Jennifer Henke Elected as Next Vice President-Elect of Entomological Society of America
Four others earn positions on ESA Governing Board
Annapolis, MD; September 1, 2021—Jennifer A. Henke, laboratory manager at the Coachella Valley Mosquito and Vector Control District in Indio, California, has been elected by members of the Entomological Society of America as the organization's next Vice President-Elect.
She will begin her term as VP-Elect at the conclusion of Entomology 2021, ESA's Annual Meeting, taking place in-person and online, October 31 – November 3, in Denver, Colorado. She will then serve as ESA Vice President beginning in November 2022, President beginning in November 2023, and Past President beginning in November 2024.
ESA members also elected four other members to begin or continue positions on the ESA Governing Board:
- Melissa Willrich Siebert, Ph.D., Corteva Agriscience, Plant-Insect Ecosystems Section Representative (re-elected)
- Don Weber, Ph.D., USDA Agricultural Research Service, Eastern Branch Representative (newly elected)
- Julien Saguez, Ph.D., Centre de Recherche sur les Grains, International Branch Representative (re-elected)
- Jesus Esquivel, Ph.D., USDA Agricultural Research Service, Southwestern Branch Representative (re-elected)
ESA members also voted on several other volunteer positions within the Society and ESA Sections and Branches, as well as Honorary Members:
For more information on the entomologists elected to the ESA Governing Board, see below:
Jennifer A. Henke
Coachella Valley Mosquito and Vector Control District
Bio: Jennifer A. Henke is the laboratory manager at the Coachella Valley Mosquito and Vector Control District. She has a B.S. in biology from the University of Alabama and an M.S. in entomology from the University of Georgia. Jennifer began at the District in 2011 as the environmental biologist. Since 2015 she has managed the laboratory group, which conducts adult mosquito surveillance, tests for arboviruses, examines pesticide product efficacy, and evaluates control products and strategies targeted at mosquitoes and fire ants. Her work includes collaborating with researchers from universities and government agencies to explore novel control strategies for vectors in the desert. Outside of work, Jennifer is likely to be found taking pictures, traveling to new places, or watching live music in southern California.
Past ESA activity or other volunteer service: Jennifer is currently the Pacific Branch Representative to the ESA Governing Board, and serves on the Executive Committee, the Finance Committee, and the Diversity and Inclusion Committee. She was the Pacific Branch President in 2019. Jennifer served on the Entomology Games Committee from 2012 until 2019 and served as the moderator of the competition at the 2016 and 2017 ESA Annual Meetings. She chaired the Regulatory Affairs Committee of the Mosquito and Vector Control Association of California from 2017 until 2020 and is still an active member. She is also on the MVCAC ad hoc committee on sterile insects. Jennifer has been a member of the American Mosquito Control Association's Science and Technology Committee since 2017 and is the current chair. She organized the AMCA poster competition judging from 2018 until 2020.

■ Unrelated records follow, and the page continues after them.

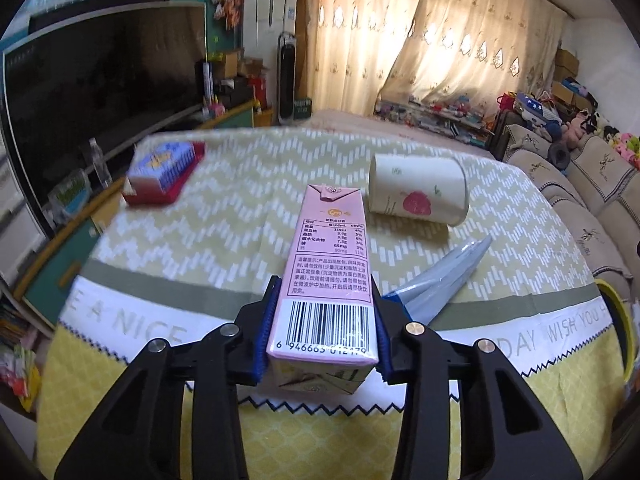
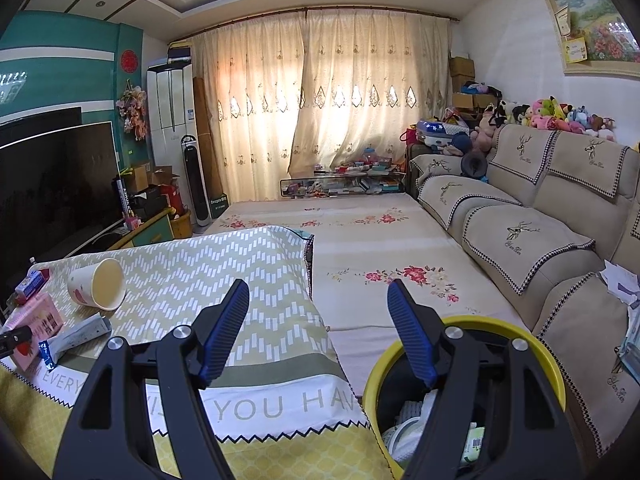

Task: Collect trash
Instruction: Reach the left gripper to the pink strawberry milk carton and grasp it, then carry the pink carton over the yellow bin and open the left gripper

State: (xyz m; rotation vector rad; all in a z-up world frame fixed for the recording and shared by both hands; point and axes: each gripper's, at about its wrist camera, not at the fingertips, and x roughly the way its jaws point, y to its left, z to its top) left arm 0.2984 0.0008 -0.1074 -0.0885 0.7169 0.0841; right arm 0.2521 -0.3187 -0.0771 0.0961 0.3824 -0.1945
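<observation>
One piece was in our grasp: the left gripper (image 1: 322,328) pinched the pink carton (image 1: 326,276) between its blue pads, low on the tablecloth (image 1: 224,208). Our right gripper (image 2: 316,332) hung spread and empty above the yellow bin (image 2: 558,364), which already held some scraps. Left to collect, we judged: paper cup (image 1: 418,196) on its side at one o'clock, grey wrapper (image 1: 444,276) at three, red box (image 1: 164,174) at ten.

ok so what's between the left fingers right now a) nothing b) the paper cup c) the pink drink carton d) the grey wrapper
c, the blue fingers of the left gripper press both sides of the pink drink carton, while the paper cup and grey wrapper lie on the table beyond.
</observation>
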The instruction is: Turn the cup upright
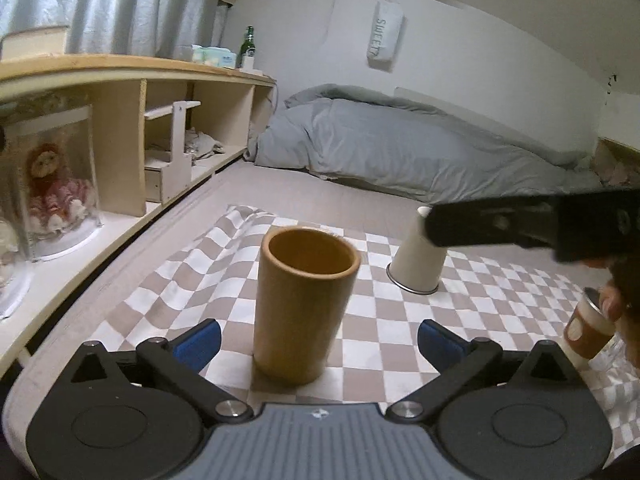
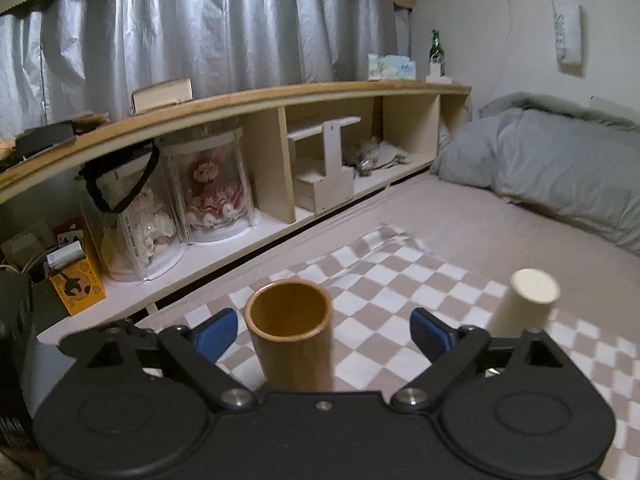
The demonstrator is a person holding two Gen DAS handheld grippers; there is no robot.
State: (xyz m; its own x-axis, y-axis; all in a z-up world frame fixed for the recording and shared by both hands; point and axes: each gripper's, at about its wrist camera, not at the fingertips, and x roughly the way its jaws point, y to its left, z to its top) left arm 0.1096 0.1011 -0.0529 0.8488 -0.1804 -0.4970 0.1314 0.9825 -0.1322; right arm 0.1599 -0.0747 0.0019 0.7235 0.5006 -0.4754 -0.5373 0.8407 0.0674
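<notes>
A tan bamboo cup stands upright, mouth up, on the checkered cloth. My left gripper is open, its blue pads on either side of the cup's lower part without touching. A white paper cup stands upside down behind and to the right. In the right wrist view the bamboo cup stands between the open fingers of my right gripper, and the white cup is to the right. The right gripper's black body crosses the left wrist view above the white cup.
A brown paper cup sits at the right edge by a hand. A wooden shelf with doll cases runs along the left. A grey duvet lies at the back of the bed.
</notes>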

General candidate statement: I have been an active volunteer within ESA for two reasons. The first is that I want to give back to an organization that has been so welcoming to me in my career. The second is that I want this organization to be welcoming to others. Despite the active changes that ESA has undertaken to be a more responsive and leading society for professional entomologists, we know that not all members of our larger society have access to the joys of insects. I have a commitment to getting to the heart of the issues and a track record of completing work through difficult projects so we can improve ESA together.
VP-elect candidate statement:
ESA has a fantastic pool of resources—passionate volunteer leaders as well as having financial resources to fund strategic initiatives to improve our organization. We also have challenges—a need to continue diversifying our financial income, a push to develop all of our members, and a desire to highlight the role of entomology in everyone's life (not just ESA members). We have had leaders who have pushed us forward, forecasting that our publishing income would not be enough to fill the initiatives that we know are important for the professional development and fulfillment of our members.

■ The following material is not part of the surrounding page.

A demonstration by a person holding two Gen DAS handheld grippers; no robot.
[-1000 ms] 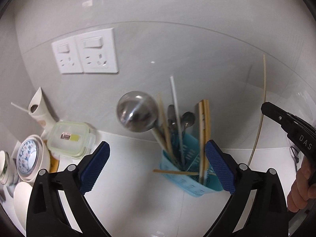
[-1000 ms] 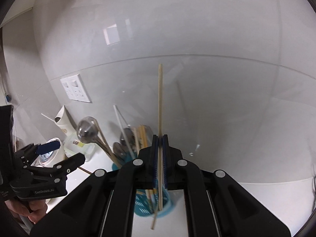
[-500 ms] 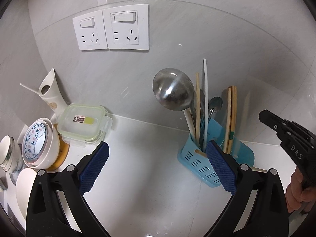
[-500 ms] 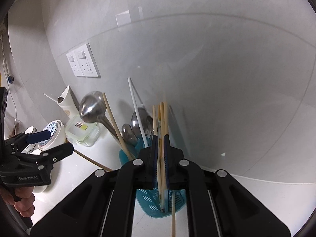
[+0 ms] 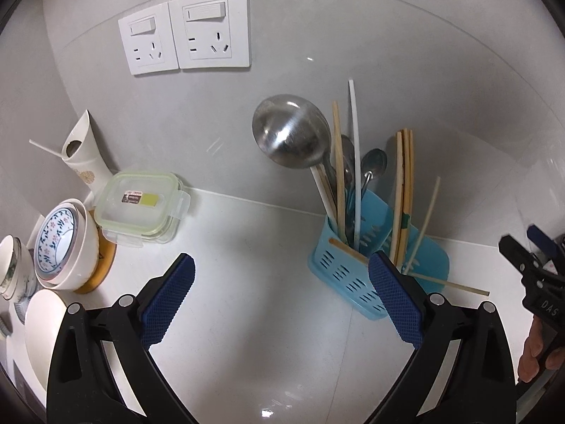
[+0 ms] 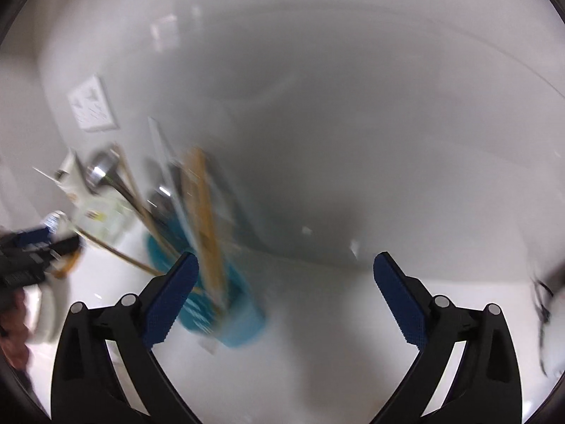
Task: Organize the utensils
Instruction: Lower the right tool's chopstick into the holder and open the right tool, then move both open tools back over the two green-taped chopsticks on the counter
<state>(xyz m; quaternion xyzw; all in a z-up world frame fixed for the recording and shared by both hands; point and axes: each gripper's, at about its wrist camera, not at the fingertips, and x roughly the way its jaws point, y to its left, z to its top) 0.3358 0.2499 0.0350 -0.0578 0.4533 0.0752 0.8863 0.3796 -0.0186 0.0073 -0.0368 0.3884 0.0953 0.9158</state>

We learned in 2020 that we are capable of great innovation and adopting new ways of working in the face of challenges. We also learned that there is much work to be done to build a more inclusive Society, at all levels. When I think of our strategic principles in ESA—that we must develop all of our members, that we are a global organization, and that we must increase our influence—I hope and believe that we could use some of our capacity for finding solutions to make our membership fully representative of the global community.
Despite our progress in some areas, I believe that we in ESA still have work to do. I would like to harness that can-do spirit to highlight obstacles that hinder the success of our members, work to remove them together, and to find ways for new or returning members to join us.
Melissa Willrich Siebert
Bio: Melissa leads the insecticide and nematicide discovery and field science organization for Corteva Agriscience. She earned degrees from Texas A&M University (B.S.) and Louisiana State University (M.S. and Ph.D.) in entomology. Melissa has provided leadership for the development of insecticide and trait technologies, including Isoclast, spinosyns, pyraxalt, Widestrike cotton and SmartStax corn. Since 2004, her impacts have ranged from serving as an independent biology research contributor, leading a team of biologists toward launch of new concepts, leading a global team of project managers, and organization design to meet scientific and operational excellence. Melissa received the P-IE Recognition Award in Entomology in 2020.
Past ESA activity or other volunteer service: Melissa is a dedicated volunteer-leader. As the current P-IE Governing Board Representative, she was elected by her Board peers to provide leadership on the Executive Committee. She serves on the Ethics and Rules Committee, chairs the Leadership Development Committee, which produced member webinars designed to increase volunteer leaders. Additionally, she was elected as 2017 P-IE President, where she guided the influential "Science Policy Field Tour on Pollinator Health," which catalyzed three additional tours. She previously served as chair, ESA Publications Council; subject editor, Journal Integrated Pest Management; P-IE secretary; president, Mississippi Entomology Association; and current associate editor, Journal of Cotton Science.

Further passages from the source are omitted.